Many customers would not make power consumption flexible, depending on the availability of sunshine or wind, but rather continue to keep their demand constant, the energy expert of Germany’s Council of Economic Experts and her colleagues assumed. While generation costs for wind power stood at about 5.49 cents per kilowatt hour (ct/kWh) and at 4.07 ct/kWh for solar power in 2021, total supply costs amounted to at least 6.49 ct/kWh or even more than 7 ct/kWh depending on the location due to the additional power generation needs. Generation costs for renewables are likely to go down further in the coming years, but covering demand is not going to become cheaper regardless, the authors argued. “Costs for covering the supply gaps will remain very high,” Grimm said.

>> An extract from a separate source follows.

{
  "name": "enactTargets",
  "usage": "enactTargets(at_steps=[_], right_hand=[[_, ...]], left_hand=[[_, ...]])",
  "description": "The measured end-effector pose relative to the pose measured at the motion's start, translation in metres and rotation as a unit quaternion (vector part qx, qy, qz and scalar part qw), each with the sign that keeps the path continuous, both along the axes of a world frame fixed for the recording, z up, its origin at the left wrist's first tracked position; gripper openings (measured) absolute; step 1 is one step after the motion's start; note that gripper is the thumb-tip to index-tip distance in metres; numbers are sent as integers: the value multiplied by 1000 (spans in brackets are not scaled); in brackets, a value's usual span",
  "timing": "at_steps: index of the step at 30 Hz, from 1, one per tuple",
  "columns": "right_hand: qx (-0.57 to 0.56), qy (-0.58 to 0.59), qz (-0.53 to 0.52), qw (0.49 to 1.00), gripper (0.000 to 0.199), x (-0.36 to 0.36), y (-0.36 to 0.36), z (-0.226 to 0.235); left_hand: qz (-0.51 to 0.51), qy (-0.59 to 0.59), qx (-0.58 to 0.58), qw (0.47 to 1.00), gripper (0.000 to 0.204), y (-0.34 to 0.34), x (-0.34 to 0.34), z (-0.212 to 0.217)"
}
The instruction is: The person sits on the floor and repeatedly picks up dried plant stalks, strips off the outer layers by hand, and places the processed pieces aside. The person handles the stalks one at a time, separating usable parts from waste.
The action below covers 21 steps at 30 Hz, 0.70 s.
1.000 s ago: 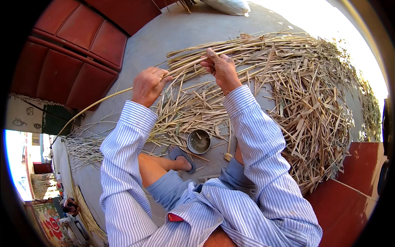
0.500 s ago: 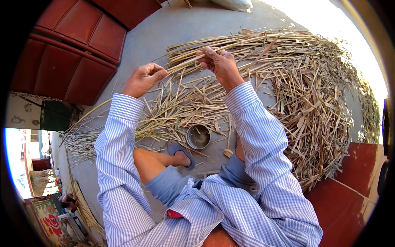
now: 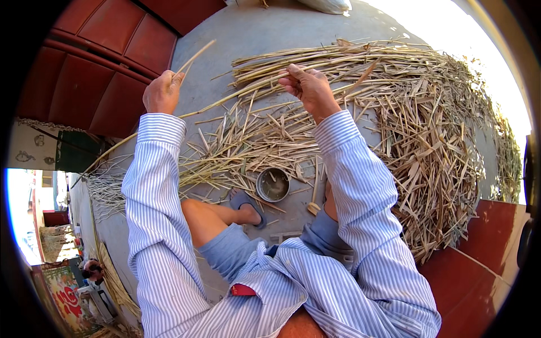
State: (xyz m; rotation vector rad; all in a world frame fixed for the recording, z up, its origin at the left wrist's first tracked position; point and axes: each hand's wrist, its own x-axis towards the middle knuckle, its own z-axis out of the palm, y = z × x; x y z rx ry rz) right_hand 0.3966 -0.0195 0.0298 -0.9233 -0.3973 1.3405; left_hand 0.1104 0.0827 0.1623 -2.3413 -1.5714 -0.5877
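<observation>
My left hand is raised at the left, its fingers closed on a short pale strip of dry husk that points up and to the right. My right hand is at the upper middle, thumb and fingers pinched round a long dry stalk. This stalk slants from the lower left, past my left wrist, up to my right hand. Behind the right hand lies a bundle of similar stalks, their ends facing left. Below both hands, loose cut stalks are strewn on the floor.
A metal bowl stands between my legs. A large heap of dry leaves and husks spreads at the right. Dark red panels rise at the upper left. Thin branching stems lie at the left, and a white sack at the far edge.
My left hand has moved left and slightly up, away from the right hand, and a strip of husk now sticks up from it. My right hand has shifted slightly right.
</observation>
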Motion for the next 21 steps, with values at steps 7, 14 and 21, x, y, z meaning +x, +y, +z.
enactTargets(at_steps=[7, 14, 21], right_hand=[[38, 38, 30, 998, 20, -34, 4, 4], [27, 57, -33, 997, 20, -4, 7, 1], [25, 13, -45, 999, 25, -15, 6, -6]], left_hand=[[-292, 54, -105, 949, 25, -48, 76, -32], [-216, 75, -130, 965, 18, -40, 36, -32], [-236, 129, -22, 963, 20, -55, 5, -33]])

High energy prices for households and companies in Germany have been a key part of the energy transition debate, even before the energy crisis fueled by Russia’s war on Ukraine led to unprecedented price spikes in 2022, which were particularly driven by the cost of fossil fuels. While many energy-intensive companies enjoy reduced rates for electricity to ensure competitive production, smaller businesses and households in Germany pay among the highest prices in Europe. However, more storage and renewable power capacity, as well as better demand-side-management, efficiency, and power transmission infrastructure are widely believed to push electricity costs down. An analysis commissioned by renewable energy lobby group BEE published this week found that the country “sits on a huge treasure trove of untapped capacity for connecting renewables to the grid.” By connecting devices for energy generation, storage and sectoral coupling, the use and cost efficiency of many grid connections could be vastly improved, the analysis found.